◆ Directions for this task ◆
Pull every line containing "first" from the data.
※ ※ ※
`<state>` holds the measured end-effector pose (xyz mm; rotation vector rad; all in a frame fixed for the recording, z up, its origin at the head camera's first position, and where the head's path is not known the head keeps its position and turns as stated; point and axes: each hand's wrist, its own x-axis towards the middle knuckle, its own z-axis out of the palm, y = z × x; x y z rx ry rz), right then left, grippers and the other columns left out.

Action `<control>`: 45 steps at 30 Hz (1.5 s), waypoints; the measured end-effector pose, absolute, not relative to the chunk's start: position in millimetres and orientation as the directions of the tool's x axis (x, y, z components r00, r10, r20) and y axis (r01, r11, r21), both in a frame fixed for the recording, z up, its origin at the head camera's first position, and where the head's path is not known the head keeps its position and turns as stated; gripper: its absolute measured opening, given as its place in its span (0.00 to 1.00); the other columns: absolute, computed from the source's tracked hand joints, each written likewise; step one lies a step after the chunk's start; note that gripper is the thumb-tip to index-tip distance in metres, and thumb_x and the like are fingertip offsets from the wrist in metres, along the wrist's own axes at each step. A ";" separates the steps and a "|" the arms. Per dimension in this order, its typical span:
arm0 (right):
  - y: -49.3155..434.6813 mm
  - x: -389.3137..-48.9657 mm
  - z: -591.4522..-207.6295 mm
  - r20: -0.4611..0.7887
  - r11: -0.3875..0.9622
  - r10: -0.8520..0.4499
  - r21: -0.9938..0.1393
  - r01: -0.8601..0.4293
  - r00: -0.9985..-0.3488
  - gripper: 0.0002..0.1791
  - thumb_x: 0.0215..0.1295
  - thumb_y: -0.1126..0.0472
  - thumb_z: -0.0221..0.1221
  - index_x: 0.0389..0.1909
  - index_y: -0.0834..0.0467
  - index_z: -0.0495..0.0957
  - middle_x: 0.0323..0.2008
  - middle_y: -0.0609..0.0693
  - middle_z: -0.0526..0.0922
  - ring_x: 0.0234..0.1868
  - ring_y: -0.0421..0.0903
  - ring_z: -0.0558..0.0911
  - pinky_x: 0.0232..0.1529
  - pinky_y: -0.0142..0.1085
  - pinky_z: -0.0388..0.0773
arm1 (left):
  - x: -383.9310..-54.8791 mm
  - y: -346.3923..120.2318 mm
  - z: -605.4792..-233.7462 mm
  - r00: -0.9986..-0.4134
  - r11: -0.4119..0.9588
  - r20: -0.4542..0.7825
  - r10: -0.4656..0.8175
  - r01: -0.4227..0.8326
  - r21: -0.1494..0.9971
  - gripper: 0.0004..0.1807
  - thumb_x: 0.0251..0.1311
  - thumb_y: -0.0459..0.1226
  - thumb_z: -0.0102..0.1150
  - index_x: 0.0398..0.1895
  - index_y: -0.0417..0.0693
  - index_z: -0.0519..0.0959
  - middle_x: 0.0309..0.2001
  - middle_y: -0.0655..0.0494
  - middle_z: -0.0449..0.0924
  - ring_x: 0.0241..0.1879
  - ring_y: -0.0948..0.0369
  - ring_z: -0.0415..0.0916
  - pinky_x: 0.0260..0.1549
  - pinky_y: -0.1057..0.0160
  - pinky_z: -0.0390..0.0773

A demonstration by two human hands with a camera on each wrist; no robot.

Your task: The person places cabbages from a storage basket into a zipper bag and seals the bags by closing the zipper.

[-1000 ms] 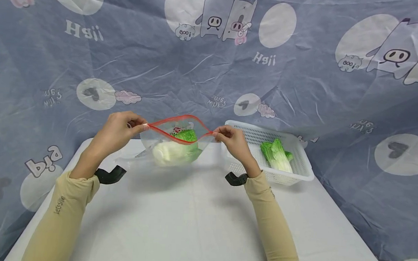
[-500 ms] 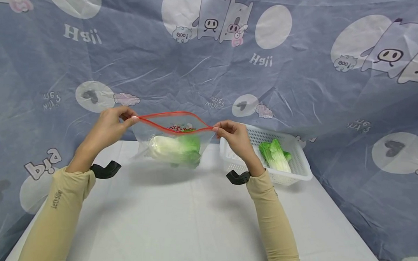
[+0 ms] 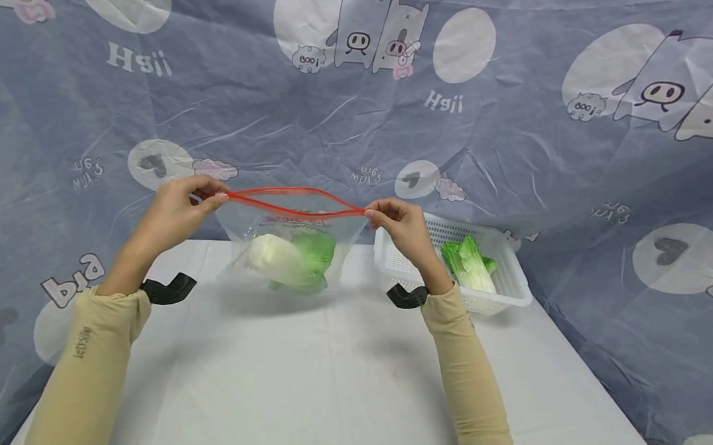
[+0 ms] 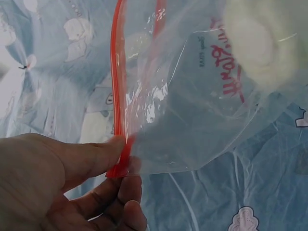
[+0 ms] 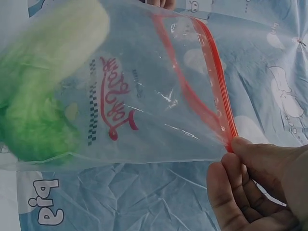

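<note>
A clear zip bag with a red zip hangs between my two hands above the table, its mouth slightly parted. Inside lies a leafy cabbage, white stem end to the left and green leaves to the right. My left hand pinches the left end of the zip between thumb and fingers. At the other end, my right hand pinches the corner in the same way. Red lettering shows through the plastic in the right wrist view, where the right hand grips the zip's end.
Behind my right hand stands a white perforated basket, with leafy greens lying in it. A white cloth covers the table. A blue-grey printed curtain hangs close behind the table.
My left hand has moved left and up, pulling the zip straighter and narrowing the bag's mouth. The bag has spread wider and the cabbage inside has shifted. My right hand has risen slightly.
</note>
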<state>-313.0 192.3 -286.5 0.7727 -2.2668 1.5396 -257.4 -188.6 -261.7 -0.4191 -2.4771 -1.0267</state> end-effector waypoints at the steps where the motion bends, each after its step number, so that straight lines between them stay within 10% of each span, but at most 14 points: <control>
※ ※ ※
◆ Output of the task ◆
`<state>` holds the measured end-effector pose (xyz mm; rotation vector rad; all in a frame fixed for the recording, z up, its origin at the head camera's first position, and where the head's path is not known the head keeps its position and turns as stated; point and axes: each hand's wrist, its own x-axis towards the middle knuckle, its own z-axis out of the palm, y = z × x; x y z rx ry rz), right then left, grippers and the other columns left out.
Action `<control>`: 45 steps at 30 Hz (1.5 s), waypoints; the measured end-effector pose, absolute, not relative to the chunk's start: position in millimetres and orientation as the directions of the tool's x axis (x, y, z components r00, r10, r20) and y axis (r01, r11, r21), both in a frame fixed for the recording, z up, its origin at the head camera's first position, and where the head's path is not known the head keeps its position and turns as stated; gripper: its absolute measured opening, given as its place in its span (0.00 to 1.00); the other columns: absolute, computed from the source's tracked hand joints, each written likewise; step one lies a step after the chunk's start; note that gripper is the thumb-tip to index-tip distance in metres, and thumb_x and the like are fingertip offsets from the wrist in metres, along the wrist's own axes at each step. A ";" separates the steps and a "|" the arms. Per dimension in this order, its typical span:

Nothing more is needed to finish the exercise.